[Provided entries]

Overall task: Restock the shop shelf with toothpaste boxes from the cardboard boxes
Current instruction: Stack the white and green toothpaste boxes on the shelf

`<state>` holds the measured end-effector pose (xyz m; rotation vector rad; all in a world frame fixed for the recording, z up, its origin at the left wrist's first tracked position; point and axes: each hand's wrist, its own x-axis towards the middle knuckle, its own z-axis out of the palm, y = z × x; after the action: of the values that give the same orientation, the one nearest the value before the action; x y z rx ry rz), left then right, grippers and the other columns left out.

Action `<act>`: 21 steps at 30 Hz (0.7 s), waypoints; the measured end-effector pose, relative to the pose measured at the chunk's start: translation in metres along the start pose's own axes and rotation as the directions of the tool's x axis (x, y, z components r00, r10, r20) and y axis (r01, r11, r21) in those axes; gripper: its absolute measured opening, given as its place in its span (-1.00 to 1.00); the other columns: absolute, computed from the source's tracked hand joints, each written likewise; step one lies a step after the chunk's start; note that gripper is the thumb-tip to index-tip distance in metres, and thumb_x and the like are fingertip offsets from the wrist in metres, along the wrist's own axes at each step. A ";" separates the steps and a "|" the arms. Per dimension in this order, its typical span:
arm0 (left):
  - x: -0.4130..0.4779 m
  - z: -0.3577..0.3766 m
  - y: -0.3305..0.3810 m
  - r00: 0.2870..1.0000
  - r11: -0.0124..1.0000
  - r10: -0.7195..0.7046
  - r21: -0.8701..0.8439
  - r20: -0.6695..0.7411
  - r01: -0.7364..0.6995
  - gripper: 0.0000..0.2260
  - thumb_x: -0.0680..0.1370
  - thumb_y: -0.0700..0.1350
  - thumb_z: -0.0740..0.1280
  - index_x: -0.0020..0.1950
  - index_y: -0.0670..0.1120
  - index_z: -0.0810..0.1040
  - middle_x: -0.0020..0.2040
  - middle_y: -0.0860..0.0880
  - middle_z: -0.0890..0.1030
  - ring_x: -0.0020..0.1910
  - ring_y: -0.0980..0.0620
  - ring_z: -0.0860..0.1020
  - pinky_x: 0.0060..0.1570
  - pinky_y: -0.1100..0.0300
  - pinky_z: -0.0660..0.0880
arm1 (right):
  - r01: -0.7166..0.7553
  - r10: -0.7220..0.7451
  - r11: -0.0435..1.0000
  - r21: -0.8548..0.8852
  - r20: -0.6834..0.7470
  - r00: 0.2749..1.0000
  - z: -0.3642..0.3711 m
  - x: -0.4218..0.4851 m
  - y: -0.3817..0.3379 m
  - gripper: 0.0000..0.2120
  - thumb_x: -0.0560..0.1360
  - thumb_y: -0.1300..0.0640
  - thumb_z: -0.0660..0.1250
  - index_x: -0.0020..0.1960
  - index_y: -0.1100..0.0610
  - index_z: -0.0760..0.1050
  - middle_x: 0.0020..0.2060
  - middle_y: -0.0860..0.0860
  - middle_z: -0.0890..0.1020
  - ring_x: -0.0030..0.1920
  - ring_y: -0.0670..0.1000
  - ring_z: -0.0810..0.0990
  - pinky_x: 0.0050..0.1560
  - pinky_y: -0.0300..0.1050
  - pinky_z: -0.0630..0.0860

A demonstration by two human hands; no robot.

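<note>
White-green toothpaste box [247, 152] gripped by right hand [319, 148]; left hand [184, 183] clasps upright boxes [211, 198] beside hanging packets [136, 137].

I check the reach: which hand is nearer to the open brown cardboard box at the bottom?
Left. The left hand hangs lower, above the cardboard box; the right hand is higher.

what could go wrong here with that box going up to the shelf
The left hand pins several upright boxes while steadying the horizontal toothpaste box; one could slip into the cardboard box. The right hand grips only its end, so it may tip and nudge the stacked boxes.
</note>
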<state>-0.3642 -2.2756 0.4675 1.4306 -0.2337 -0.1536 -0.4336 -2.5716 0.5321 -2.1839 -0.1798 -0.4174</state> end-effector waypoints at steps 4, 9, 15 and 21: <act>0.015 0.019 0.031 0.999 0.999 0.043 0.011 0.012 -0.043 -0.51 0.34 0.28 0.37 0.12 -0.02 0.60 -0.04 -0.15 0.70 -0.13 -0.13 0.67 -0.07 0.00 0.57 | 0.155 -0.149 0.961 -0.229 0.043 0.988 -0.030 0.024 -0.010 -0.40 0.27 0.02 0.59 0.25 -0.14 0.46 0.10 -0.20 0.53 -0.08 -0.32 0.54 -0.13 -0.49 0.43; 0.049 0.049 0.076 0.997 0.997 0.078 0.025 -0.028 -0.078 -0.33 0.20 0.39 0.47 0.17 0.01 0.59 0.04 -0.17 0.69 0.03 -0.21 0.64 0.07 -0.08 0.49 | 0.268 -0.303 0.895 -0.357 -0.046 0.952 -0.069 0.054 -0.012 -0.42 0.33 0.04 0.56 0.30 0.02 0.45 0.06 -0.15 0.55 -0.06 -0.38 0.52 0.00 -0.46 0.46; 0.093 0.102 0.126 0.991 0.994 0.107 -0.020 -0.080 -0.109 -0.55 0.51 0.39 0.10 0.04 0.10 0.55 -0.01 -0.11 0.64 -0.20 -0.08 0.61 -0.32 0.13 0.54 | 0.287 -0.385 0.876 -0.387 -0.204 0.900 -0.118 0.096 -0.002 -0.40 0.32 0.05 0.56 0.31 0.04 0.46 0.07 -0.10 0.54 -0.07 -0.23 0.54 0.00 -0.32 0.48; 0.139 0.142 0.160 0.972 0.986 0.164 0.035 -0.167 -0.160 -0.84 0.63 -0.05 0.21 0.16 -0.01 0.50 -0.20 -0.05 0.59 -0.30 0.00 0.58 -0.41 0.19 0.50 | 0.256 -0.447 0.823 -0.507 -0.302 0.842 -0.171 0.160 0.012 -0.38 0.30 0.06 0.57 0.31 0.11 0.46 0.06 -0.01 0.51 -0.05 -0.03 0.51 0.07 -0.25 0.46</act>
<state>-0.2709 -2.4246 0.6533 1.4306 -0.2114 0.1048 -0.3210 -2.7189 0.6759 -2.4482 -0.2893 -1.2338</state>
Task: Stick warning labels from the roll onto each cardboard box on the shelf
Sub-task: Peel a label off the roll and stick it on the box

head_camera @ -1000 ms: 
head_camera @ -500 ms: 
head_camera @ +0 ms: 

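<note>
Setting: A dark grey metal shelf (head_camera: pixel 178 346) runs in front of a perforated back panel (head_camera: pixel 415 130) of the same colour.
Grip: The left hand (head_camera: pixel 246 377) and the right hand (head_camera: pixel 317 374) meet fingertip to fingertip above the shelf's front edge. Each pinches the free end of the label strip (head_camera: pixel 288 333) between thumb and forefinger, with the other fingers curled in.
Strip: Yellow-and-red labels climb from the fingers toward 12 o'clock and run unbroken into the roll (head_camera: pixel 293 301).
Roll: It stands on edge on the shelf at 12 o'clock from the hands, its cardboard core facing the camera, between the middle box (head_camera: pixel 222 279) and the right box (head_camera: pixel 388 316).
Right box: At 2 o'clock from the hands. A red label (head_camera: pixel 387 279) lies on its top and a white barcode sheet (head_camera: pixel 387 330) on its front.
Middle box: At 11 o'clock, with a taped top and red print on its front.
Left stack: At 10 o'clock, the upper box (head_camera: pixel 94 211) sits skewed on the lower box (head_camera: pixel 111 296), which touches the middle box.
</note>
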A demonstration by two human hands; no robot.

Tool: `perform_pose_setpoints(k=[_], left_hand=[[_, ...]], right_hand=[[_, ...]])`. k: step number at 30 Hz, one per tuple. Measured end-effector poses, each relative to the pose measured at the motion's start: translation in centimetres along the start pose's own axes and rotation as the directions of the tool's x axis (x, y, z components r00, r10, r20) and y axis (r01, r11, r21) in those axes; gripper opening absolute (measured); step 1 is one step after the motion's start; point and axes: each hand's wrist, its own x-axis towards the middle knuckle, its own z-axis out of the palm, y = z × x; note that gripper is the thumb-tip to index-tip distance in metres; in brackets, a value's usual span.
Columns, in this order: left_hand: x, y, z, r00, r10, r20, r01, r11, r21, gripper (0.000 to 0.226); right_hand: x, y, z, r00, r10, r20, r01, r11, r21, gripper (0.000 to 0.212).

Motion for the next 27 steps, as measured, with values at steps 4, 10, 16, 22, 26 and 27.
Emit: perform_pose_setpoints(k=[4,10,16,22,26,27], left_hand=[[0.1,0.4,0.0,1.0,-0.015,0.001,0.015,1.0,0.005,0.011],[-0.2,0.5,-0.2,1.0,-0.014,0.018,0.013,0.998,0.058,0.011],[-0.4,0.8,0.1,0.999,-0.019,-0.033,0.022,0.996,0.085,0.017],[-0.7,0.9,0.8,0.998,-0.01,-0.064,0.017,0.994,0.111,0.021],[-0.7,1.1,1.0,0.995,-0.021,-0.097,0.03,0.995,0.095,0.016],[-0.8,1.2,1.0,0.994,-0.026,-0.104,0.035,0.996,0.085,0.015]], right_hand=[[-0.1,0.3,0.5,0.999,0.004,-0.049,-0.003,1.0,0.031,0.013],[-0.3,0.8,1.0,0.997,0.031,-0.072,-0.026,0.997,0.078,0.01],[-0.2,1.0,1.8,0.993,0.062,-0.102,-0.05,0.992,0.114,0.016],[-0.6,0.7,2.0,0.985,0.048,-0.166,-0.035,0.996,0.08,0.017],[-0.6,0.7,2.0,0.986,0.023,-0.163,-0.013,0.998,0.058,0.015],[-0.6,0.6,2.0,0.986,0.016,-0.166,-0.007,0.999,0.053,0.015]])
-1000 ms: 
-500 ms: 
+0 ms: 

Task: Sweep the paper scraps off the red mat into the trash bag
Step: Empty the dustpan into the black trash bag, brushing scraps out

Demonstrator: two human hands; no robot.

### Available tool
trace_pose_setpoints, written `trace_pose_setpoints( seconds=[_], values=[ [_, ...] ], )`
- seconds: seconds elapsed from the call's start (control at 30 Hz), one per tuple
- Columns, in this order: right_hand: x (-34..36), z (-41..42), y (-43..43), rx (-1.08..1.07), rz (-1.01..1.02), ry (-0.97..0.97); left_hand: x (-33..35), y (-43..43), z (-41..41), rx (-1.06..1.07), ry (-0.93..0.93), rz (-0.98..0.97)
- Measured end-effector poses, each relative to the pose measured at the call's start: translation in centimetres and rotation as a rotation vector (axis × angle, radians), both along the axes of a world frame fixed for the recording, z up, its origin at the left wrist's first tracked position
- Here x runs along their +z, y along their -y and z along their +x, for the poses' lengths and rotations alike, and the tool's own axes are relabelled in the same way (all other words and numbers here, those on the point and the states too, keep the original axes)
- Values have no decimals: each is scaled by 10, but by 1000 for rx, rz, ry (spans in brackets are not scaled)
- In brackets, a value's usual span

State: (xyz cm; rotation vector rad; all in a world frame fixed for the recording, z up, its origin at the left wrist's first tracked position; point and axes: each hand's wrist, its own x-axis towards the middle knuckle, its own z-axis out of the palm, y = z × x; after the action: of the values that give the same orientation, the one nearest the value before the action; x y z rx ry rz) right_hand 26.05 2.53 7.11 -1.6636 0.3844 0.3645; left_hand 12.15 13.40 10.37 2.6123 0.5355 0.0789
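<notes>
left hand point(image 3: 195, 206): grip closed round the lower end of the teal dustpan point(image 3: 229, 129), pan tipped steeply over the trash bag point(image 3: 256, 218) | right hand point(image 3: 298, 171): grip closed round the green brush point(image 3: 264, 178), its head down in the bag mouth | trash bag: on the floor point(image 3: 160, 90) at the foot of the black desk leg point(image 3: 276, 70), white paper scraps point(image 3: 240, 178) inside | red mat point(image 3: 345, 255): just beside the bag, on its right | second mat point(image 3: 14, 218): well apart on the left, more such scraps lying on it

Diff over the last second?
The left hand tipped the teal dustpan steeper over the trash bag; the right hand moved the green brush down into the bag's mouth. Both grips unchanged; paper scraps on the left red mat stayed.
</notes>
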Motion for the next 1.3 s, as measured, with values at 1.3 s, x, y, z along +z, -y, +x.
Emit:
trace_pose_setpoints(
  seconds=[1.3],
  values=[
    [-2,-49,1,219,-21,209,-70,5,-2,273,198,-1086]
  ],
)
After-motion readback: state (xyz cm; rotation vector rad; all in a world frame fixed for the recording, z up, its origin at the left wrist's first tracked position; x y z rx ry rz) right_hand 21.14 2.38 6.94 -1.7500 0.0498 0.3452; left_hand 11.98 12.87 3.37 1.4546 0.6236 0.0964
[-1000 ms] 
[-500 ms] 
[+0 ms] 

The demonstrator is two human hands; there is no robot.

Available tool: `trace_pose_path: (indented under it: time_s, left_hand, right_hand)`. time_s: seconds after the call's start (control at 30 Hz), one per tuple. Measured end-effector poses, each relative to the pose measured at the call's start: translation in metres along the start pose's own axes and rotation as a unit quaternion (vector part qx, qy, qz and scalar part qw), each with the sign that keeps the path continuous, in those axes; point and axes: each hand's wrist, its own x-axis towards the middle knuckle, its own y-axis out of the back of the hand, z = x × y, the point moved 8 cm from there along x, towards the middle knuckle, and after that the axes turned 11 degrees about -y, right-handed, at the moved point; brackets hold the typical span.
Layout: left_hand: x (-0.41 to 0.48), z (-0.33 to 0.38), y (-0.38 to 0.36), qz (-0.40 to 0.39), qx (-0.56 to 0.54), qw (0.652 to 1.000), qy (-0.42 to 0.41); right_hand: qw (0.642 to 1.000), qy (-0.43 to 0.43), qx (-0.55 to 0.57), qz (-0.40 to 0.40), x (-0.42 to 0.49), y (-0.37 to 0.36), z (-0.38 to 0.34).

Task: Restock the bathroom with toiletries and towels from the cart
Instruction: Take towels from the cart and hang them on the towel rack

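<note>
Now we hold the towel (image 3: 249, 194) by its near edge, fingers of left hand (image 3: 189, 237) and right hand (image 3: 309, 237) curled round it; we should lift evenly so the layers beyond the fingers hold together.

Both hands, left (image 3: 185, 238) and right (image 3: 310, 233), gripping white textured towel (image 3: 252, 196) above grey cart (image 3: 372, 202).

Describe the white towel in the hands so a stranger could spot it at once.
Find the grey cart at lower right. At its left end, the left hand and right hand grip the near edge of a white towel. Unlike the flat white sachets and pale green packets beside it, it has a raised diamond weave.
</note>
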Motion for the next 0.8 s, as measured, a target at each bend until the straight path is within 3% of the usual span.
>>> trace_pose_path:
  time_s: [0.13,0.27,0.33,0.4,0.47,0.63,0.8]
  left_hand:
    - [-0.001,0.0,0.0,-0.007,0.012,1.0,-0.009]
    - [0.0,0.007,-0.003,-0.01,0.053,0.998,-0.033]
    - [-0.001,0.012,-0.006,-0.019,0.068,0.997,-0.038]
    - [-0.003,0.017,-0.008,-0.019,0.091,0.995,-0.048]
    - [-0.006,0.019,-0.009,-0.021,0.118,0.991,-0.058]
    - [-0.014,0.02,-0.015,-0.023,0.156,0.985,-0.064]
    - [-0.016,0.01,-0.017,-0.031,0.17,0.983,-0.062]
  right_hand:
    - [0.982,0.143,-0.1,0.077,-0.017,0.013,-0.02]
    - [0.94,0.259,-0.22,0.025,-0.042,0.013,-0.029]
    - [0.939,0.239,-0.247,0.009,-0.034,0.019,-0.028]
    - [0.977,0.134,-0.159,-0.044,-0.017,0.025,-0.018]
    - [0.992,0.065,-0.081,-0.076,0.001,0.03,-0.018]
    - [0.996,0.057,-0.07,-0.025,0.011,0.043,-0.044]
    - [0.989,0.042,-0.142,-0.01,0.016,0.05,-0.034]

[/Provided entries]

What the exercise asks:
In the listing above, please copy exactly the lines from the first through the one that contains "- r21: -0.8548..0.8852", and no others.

Answer space:
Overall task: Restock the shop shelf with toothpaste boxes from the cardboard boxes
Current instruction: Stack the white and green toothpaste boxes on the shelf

`<state>` holds the measured end-effector pose (xyz m; rotation vector rad; all in a world frame fixed for the recording, z up, its origin at the left wrist's first tracked position; point and axes: each hand's wrist, its own x-axis towards the middle knuckle, its own z-axis out of the palm, y = z × x; after the action: of the values that give the same orientation, the one nearest the value before the action; x y z rx ry rz), left then right, grippers and the other columns left out.

Action `<act>`: 21 steps at 30 Hz (0.7 s), waypoints; the measured end-effector pose, relative to the pose measured at the chunk's start: translation in metres along the start pose's own axes and rotation as the directions of the tool's x axis (x, y, z components r00, r10, r20) and y axis (r01, r11, r21) in those axes; gripper: its absolute measured opening, given as its place in its span (-1.00 to 1.00); the other columns: absolute, computed from the source's tracked hand joints, each written likewise; step one lies a step after the chunk's start; note that gripper is the thumb-tip to index-tip distance in metres, and thumb_x and the like are fingertip offsets from the wrist in metres, along the wrist's own axes at each step. A ";" separates the steps and a "|" the arms. Per dimension in this order, its typical span:
arm0 (left):
  - x: -0.4130..0.4779 m
  - z: -0.3577..0.3766 m
  - y: -0.3305..0.3810 m
  - r00: 0.2870..1.0000
  - r11: -0.0124..1.0000
  - r10: -0.7195..0.7046
  - r21: -0.8701..0.8439
  - r20: -0.6695..0.7411
  - r01: -0.7364..0.6995
  - gripper: 0.0000..0.2260
  - thumb_x: -0.0680..0.1370
  - thumb_y: -0.0700..0.1350
  - thumb_z: -0.0740..0.1280
  - index_x: -0.0020..0.1950
  - index_y: -0.0670..0.1120
  - index_z: -0.0810..0.1040
  - middle_x: -0.0020..0.2040
  - middle_y: -0.0860..0.0880
  - middle_z: -0.0890..0.1030
  - ring_x: -0.0020..0.1910
  - ring_y: -0.0980..0.0620
  - ring_z: -0.0860..0.1020
  - pinky_x: 0.0060..0.1570
  - pinky_y: -0.1100..0.0300
  - pinky_z: -0.0660..0.0880
arm1 (right):
  - r01: -0.7166..0.7553
  - r10: -0.7220..0.7451
  - r11: -0.0435..1.0000
  - r21: -0.8548..0.8852

What the exercise asked for is now complete.